## Information given
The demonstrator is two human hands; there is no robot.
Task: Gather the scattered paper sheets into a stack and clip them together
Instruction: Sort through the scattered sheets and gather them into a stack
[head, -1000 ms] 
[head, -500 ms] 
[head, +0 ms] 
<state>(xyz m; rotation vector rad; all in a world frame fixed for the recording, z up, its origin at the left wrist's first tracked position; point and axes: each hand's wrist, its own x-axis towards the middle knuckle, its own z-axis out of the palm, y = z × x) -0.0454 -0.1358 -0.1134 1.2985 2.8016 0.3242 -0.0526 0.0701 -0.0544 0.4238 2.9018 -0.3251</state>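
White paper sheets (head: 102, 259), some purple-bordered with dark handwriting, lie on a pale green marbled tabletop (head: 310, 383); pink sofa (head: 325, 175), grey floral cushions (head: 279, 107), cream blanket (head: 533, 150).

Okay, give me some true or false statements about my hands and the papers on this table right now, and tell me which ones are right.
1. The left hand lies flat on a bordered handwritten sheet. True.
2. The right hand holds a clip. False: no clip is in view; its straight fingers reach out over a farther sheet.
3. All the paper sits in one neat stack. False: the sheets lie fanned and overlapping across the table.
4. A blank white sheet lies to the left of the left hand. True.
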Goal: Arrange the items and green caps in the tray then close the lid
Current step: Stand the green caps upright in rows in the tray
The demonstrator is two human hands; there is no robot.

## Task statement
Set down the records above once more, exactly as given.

## Solution to this problem
The demonstrator is two human hands; there is no robot.
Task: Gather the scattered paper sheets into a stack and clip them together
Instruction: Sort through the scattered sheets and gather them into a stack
[head, -1000 ms] 
[head, -500 ms] 
[head, +0 ms] 
<state>(xyz m; rotation vector rad; all in a world frame fixed for the recording, z up, its origin at the left wrist's first tracked position; point and axes: each hand's wrist, its own x-axis towards the middle knuckle, its own z-axis out of the palm, y = z × x) -0.0454 -0.1358 -0.1134 1.2985 2.8016 0.3242 -0.0526 0.0701 -0.0544 0.4238 2.9018 -0.3251</state>
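White paper sheets (head: 102, 259), some purple-bordered with dark handwriting, lie on a pale green marbled tabletop (head: 310, 383); pink sofa (head: 325, 175), grey floral cushions (head: 279, 107), cream blanket (head: 533, 150).

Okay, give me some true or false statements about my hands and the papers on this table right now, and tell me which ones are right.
1. The left hand lies flat on a bordered handwritten sheet. True.
2. The right hand holds a clip. False: no clip is in view; its straight fingers reach out over a farther sheet.
3. All the paper sits in one neat stack. False: the sheets lie fanned and overlapping across the table.
4. A blank white sheet lies to the left of the left hand. True.
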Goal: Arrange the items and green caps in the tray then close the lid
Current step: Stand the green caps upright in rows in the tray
The demonstrator is two human hands; there is no robot.

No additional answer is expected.